Work required: Find and copy each line in the material below where the string "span" occurs.

··········

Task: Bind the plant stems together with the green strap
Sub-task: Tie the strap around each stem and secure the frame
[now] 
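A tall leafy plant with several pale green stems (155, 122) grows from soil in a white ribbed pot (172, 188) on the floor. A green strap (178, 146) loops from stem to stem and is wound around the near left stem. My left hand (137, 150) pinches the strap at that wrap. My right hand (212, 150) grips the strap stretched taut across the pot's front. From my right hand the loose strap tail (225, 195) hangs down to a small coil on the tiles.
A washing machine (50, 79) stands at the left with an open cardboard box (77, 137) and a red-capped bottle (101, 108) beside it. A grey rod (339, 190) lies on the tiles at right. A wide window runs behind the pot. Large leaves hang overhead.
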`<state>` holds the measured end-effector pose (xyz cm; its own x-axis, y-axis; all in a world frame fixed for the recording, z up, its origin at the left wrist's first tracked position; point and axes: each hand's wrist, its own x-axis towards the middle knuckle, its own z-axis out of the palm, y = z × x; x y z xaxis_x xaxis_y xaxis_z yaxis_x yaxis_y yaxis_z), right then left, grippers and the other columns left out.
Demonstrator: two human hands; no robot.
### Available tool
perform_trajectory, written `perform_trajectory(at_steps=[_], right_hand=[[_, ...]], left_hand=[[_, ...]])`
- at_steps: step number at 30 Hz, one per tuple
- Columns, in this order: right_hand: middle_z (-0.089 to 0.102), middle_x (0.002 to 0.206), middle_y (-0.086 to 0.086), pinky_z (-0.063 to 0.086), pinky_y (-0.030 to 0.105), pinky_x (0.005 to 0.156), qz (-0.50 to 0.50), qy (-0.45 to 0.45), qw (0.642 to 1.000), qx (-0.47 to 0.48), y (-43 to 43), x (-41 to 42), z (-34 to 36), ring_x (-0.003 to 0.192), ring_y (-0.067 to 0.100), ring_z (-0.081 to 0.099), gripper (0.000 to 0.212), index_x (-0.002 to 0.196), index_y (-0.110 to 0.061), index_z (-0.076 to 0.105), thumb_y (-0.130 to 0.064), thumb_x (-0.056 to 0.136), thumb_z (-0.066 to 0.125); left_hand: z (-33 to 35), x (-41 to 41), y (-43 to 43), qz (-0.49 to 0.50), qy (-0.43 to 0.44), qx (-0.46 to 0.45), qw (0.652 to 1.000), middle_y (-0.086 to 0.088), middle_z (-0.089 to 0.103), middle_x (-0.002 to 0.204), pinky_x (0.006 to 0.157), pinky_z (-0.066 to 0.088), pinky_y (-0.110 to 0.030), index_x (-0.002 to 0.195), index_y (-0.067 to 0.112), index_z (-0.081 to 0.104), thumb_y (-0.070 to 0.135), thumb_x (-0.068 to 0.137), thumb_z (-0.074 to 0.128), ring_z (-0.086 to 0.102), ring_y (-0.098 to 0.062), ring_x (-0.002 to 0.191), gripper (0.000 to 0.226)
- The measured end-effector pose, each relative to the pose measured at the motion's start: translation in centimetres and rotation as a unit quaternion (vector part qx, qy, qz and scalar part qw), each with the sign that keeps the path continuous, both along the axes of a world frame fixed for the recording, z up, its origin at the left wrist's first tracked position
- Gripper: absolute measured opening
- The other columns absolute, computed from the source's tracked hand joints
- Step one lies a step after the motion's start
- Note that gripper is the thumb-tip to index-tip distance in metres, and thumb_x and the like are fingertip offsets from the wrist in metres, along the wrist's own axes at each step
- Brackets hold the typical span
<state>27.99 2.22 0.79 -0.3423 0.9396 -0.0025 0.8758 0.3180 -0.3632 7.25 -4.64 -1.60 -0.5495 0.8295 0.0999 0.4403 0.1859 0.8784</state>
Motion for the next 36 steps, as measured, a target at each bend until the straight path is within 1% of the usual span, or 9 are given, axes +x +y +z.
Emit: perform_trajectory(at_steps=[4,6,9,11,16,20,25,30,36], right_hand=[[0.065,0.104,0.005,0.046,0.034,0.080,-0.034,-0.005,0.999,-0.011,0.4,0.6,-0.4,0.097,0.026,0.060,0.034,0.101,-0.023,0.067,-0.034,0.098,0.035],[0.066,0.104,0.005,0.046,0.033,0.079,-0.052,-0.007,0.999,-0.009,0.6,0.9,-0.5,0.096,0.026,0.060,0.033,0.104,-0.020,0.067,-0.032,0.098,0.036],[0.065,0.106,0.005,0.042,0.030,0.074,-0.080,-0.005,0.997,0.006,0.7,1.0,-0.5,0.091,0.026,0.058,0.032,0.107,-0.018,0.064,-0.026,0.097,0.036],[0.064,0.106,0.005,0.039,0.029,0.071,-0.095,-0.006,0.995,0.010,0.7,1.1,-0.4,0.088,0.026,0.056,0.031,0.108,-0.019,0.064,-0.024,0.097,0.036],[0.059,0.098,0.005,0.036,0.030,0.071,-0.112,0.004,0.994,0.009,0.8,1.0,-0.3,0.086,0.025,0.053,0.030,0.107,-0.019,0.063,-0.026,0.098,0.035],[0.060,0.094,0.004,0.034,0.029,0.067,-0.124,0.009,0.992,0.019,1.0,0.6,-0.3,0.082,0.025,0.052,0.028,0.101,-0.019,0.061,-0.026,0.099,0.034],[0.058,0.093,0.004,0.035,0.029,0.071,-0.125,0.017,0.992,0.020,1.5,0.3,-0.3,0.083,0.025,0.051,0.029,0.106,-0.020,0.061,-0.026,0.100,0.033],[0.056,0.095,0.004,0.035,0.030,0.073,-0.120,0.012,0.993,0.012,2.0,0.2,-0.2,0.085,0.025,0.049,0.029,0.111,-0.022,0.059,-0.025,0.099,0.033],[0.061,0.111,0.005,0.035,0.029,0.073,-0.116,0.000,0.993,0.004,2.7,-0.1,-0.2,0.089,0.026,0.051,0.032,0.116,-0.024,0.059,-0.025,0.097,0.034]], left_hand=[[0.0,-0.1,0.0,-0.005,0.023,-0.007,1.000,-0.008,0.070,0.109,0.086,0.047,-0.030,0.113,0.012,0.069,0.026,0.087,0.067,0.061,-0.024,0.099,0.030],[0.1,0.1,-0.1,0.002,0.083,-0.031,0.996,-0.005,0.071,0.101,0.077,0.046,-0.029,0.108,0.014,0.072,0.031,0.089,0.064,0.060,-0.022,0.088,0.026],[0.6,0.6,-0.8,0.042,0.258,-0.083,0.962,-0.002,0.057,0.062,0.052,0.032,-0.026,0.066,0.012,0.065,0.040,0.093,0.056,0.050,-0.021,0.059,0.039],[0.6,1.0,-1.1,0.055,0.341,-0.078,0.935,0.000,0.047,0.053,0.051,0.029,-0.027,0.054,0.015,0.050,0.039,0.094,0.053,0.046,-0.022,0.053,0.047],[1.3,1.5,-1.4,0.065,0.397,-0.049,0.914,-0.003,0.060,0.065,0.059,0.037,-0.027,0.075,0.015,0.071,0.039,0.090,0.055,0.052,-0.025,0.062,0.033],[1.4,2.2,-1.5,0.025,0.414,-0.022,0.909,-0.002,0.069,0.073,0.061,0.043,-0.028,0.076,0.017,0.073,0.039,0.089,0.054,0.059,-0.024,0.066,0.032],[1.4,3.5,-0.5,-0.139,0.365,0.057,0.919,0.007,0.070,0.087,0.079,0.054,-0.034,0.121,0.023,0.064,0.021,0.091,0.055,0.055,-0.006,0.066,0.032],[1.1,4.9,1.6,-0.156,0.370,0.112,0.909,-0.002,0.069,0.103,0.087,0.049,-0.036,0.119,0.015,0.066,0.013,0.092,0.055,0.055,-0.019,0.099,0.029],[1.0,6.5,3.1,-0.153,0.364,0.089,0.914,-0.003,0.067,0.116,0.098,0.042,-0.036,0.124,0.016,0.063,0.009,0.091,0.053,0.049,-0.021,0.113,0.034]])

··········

Solution to this problem:
- Brackets hold the typical span
Motion for the next 36 steps, as measured, a target at each bend until the straight path is within 1% of the usual span, or 9 are given, axes +x +y +z.

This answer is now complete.